10 October 2016

Spode and India

 Plate, India pattern c1815
Spode is famous for the perfection of the ceramic technique of underglaze transfer printing in blue in the late 18th century. The fashion for this type of ware blossomed and was a huge success for the company. Many patterns were produced in different styles and exported all over the world initially aimed at the well-to-do customer.

One of these patterns was India.
India pattern, detail of centre of design
The pattern dates from about 1815.  Although it has the name India, it reproduces a Chinese porcelain design from the K'ang Hsi period (1700-1722). In the early 1800s the name 'India' was often used to describe Oriental style and this is the source of this early 19th century pattern name. The style continued to go in and out of fashion throughout the 19th century. Some of Spode's product range was always in oriental style right up to the 1990s. 

It is a lovely pattern and I particularly like the border design. India was produced on a fine earthenware known as pearlware. Spode's earthenwares were thinly potted and so were beautifully lightweight and elegant. The lead glaze gave them a smooth silky feel.
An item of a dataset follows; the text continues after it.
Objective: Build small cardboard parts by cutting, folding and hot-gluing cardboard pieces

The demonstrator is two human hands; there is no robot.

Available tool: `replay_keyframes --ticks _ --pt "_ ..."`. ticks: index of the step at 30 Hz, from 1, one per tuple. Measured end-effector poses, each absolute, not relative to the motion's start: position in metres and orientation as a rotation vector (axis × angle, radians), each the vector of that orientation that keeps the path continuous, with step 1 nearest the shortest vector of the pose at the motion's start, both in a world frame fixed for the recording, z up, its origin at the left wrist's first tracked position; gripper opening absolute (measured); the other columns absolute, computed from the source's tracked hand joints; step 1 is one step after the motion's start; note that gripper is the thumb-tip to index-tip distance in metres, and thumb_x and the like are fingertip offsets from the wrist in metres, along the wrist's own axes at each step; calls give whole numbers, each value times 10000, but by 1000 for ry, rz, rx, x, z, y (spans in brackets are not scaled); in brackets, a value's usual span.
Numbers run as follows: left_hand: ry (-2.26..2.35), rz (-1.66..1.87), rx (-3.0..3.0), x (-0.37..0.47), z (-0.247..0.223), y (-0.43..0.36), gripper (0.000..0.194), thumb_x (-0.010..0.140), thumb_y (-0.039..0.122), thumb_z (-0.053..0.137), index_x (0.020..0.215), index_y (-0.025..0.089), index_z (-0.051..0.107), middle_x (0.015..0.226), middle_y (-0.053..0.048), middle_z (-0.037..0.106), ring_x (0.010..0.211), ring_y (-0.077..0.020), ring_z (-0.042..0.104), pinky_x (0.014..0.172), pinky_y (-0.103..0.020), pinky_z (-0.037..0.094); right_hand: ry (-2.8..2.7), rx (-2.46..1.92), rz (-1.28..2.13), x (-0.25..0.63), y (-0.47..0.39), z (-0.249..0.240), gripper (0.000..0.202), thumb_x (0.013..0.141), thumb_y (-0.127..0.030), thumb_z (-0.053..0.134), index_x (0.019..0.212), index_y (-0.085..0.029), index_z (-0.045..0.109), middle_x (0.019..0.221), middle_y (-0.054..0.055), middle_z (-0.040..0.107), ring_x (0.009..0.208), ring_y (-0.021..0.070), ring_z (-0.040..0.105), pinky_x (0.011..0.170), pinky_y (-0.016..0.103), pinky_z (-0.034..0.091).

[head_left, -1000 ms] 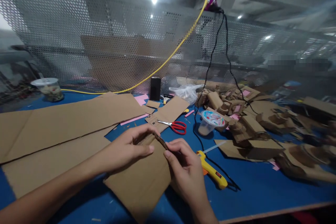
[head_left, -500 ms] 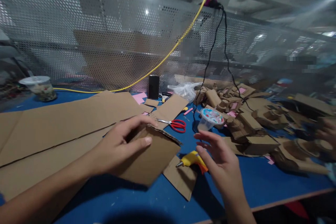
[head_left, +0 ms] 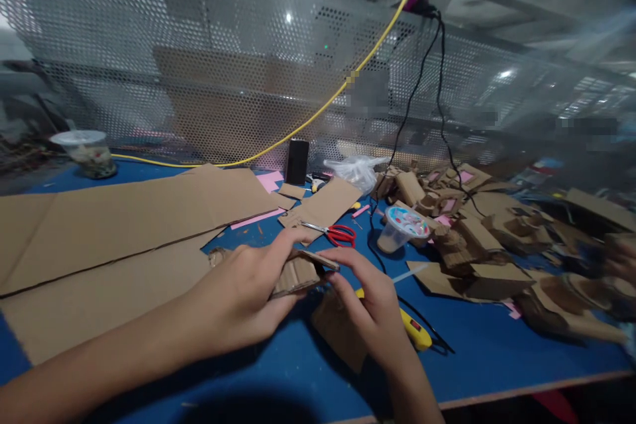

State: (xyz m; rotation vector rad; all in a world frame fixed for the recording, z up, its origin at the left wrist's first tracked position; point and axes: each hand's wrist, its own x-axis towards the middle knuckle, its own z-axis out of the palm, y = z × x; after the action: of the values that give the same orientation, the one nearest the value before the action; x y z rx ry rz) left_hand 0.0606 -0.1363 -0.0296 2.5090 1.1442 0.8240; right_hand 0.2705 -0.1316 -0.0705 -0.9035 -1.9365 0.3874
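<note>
A folded cardboard piece (head_left: 297,275) is held above the blue table between both hands. My left hand (head_left: 248,285) wraps round its left side, thumb and fingers closed on it. My right hand (head_left: 365,291) pinches a raised flap at its right edge. Behind my right hand, partly hidden, lies a yellow glue gun (head_left: 416,331) with a clear glue stick (head_left: 411,271) near it. A flat cardboard scrap (head_left: 342,334) rests on the table below my right hand. Red-handled scissors (head_left: 340,234) lie just beyond the hands.
Large cardboard sheets (head_left: 124,218) cover the left of the table. Cardboard constructions (head_left: 497,225) crowd the right side, near a lidded plastic cup (head_left: 400,228). A phone (head_left: 297,162) stands by a perforated metal screen (head_left: 238,79). Another person's hand (head_left: 623,255) shows blurred at far right.
My left hand has turned the cardboard piece, so its folded side now shows. My right hand, open and apart before, has moved left and closed on the flap.
</note>
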Motion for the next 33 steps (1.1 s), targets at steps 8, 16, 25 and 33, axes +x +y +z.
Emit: replay_keyframes --ticks 8,16,25,33 --pt "1163 717 2294 61 -30 -131 273 907 365 593 1144 253 516 969 2 712 839 -206 682 650 -268 434 -1810 -899 454 263 -134 -76 155 893 -234 672 1042 -246 633 1002 10 706 930 146 672 814 226 523" --pt "1129 704 2154 63 -28 -128 239 872 384 614 1037 213 588 881 -5 697 792 -184 643 662 -261 431 -1891 -821 316 257 -136 -80 103 905 -114 606 942 -210 602 931 26 648 903 137 633 807 219 497" --pt "1138 717 1924 66 -31 -121 211 772 322 658 944 200 656 911 4 711 835 -190 641 731 -278 461 -1864 -875 346 248 -140 -85 96 945 -125 524 933 -204 576 890 26 635 822 135 606 734 224 473" --pt "1089 539 1636 62 -41 -102 425 666 395 712 1006 179 576 901 -12 687 854 -223 649 716 -304 477 -1878 -1187 749 251 -141 -87 149 923 -310 571 843 -229 474 719 -39 588 645 137 569 569 224 405"
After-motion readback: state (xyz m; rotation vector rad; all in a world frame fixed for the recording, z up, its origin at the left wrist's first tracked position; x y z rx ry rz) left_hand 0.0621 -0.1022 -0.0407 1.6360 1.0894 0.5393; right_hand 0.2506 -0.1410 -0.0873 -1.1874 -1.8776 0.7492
Some pieces of ware in India pattern had an elaborate backstamp. Something of a curator's dream! To turn over a plate of this period and find something on it is a bonus - not everything was marked by pottery manufacturers in the early 1800s. To find a whole story in print on the reverse is wonderful. 
Backstamp on a soup plate, India pattern 1816
The mark reads:

'This BLUE-WARE is printed from the CALX of British COBALT, produced from Wheal Sparnon Mine in the County of Cornwall August 1816.'

So what does this backstamp tell us?

It uses the contemporary phrase Blue-Ware. This, then, is what Spode II was calling this type of ware when it was made. It is now usually referred to as transfer printed ware, blue printed ware, underglaze blue, and, in the US, transferware.

Calx is a metal oxide, in this case, cobalt.

As well as a Master Potter, Spode II was also a master of marketing. Here he is finding a British supply of cobalt, instead of importing from Europe. He is using the emphasis on this British supply of an important raw material to market 'Buy British' at a time of turmoil in Europe. 

In other versions of the backstamp the word 'Wheal' has been removed as it also means mine.
At the bottom of the map is Sparnon, near Redruth

Wheal Sparnon was near Redruth in Cornwall and the vein of cobalt was discovered there in 1807. I understand that initially cobalt was regarded simply as by-product of tin mining. Wheal Sparnon was leased by a group of Staffordshire potters of whom Spode II was one. It was the only mine dedicated to producing solely cobalt in the whole of Cornwall.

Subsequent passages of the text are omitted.